Education Opinion

Proposal for NAEP Is ‘Recipe for Disaster’

By Matthew Martinez — March 14, 1990 9 min read

Chester E. Finn Jr.--the former assistant secretary for educational research and improvement in the U.S. Education Department who was appointed by former Secretary of Education William J. Bennett on his last day in office to chair the National Assessment Governing Board--is calling for further expansion of the National Assessment of Educational Progress to police American schooling (“The Need for Better Education Data,” Commentary, Feb. 7, 1990).

The new role proposed by Mr. Finn for NAEP would be methodologically unsound and would neither foster reform nor increase accountability. But it would devour funding for more significant research and services, and it would be politically loaded.

First, no matter how worthwhile their intentions, it is inappropriate for federal officials--or their proxies--to determine the agenda for local instruction. An acceptance of the nation’s diversity and the limits of centralized control has allowed competition and innovation for excellence in American education. In this context, NAEP has usefully spotlighted the need to strengthen our schools by providing a representative sample in an assessment that no one teaches to.

Since the Constitution and the law creating the U.S. Education Department establish that the federal government cannot control curricula, Mr.
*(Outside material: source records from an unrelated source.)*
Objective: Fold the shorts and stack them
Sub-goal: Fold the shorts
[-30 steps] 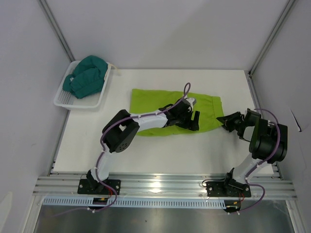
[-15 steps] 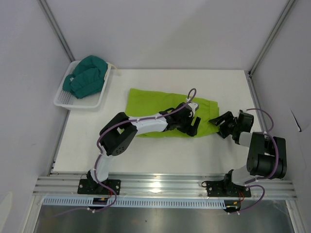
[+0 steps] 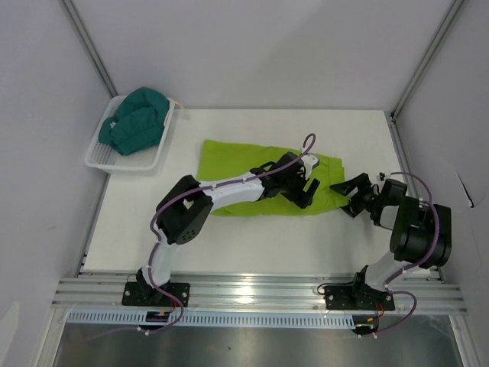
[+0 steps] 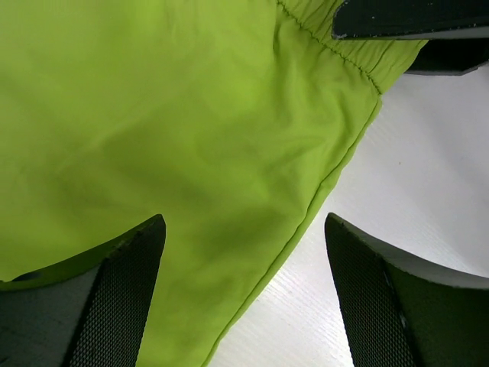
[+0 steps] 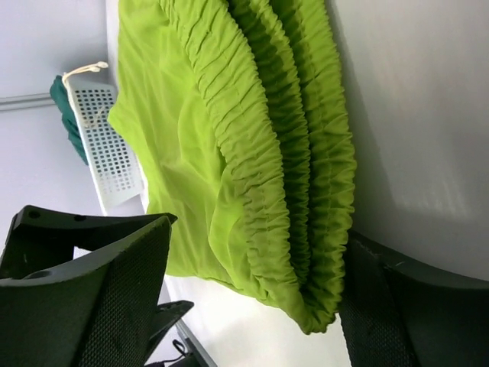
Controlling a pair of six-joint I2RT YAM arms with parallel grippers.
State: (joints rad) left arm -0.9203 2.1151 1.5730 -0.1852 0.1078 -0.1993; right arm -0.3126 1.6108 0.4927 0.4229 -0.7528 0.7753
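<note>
The lime green shorts [image 3: 237, 164] lie spread flat across the middle of the table, their gathered waistband [image 5: 290, 153] at the right end. My left gripper [image 3: 307, 186] hovers open over their near right part, and the hem edge [image 4: 306, 222] runs between its fingers. My right gripper [image 3: 353, 195] is open at the waistband's near corner, its fingers either side of the elastic without pinching it. The dark teal shorts [image 3: 137, 118] sit bunched in the basket at the back left.
The white mesh basket [image 3: 99, 158] stands at the table's back left corner, also seen far off as a basket [image 5: 107, 145] in the right wrist view. Bare white table [image 3: 252, 237] lies between the shorts and the arm bases. Enclosure walls close in both sides.
My right gripper has opened and let go of the waistband corner. The shorts' right end has slid a little left. My left gripper has shifted slightly up and right, still open.
</note>
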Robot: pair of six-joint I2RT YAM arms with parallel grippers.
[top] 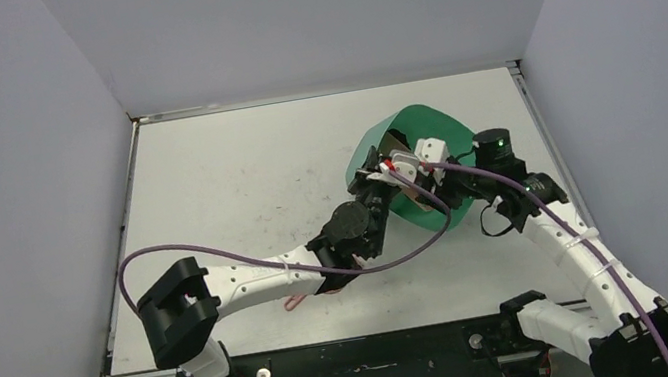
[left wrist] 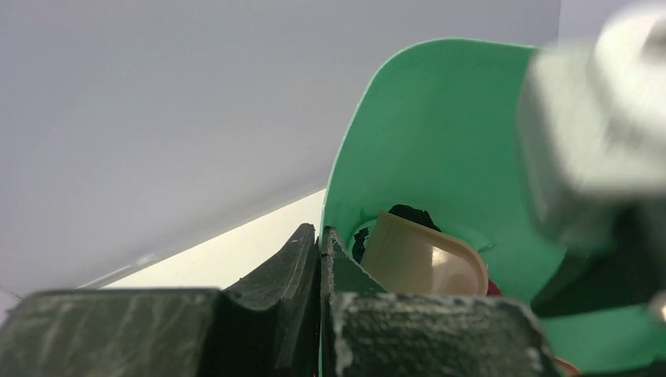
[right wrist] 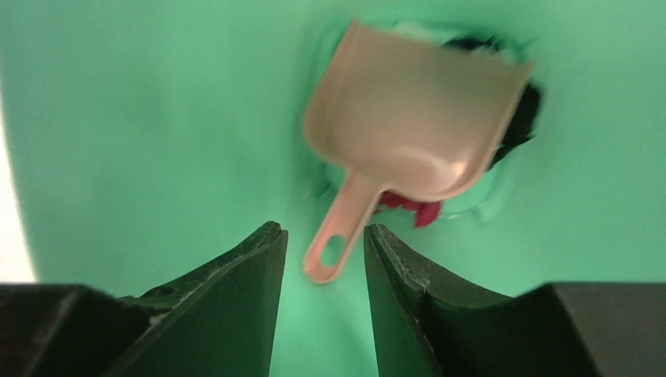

Finn proposes to drive a core curriculum indirectly through an extended NAEP. Concerned that such proposals might emerge, the House agreed to a limited, demonstration expansion of NAEP only on the condition that strong safeguards be put into pl 100-297 to protect the assessment’s established function and prevent abuses. This balanced and incremental role is now being attacked.

Second, it is not easy to make valid comparisons of achievement across 50 states and 15,000 school districts--much less across nations--with different curricula and highly diverse student bodies. Scores may change for reasons having nothing to do with program quality.

Despite the fact that family income, for example, consistently emerges as one of the strongest predictors of achievement, NAEP does not include information on this factor. As Ramsay Selden of the Council of Chief State School Officers has pointed out, while absolute standards are needed, measures must also be placed in a real-world context if they are to improve policy and instruction. And as Albert Shanker, president of the American Federation of Teachers, notes, if we focus on a single standard, we risk skewing instruction away from the children well above or below it.

Without independent, multiple measures and information on process to guide debate and policymaking, the proposed “new new” NAEP becomes a platform for loudmouths rather than a useful tool for improvement.

Third, since no test can assess everything, the rankings of schools and states necessarily bounce around according to what is in the sample of knowledge and the instrument used to measure it. The Congressional Budget Office pointed out in a 1987 study that findings on educational achievement “make a strong case against creating a single national achievement test. ... Only by comparing several tests can the analyst distinguish results that are consistent enough to provide a firm basis for policy from those that are merely idiosyncrasies of individual tests.”

As the “anomaly” in NAEP’s 1986 reading results shows, even the Educational Testing Service can run into technical difficulties. And the findings of the West Virginia advocacy group Friends for Education--indicating that most children score “above average” on nationally normed tests--highlight the complex educational, political, and market forces at work in assessment.

Fourth, we need to use testing for reform. How would the altered NAEP proposed by Mr. Finn be used? The information traditionally released by NAEP has made sense at every level of education. In this form, NAEP has been a powerful force for reform. In contrast, the past decade’s state-mandated tests have had little positive impact on education--and now some want to translate that failure to the national level.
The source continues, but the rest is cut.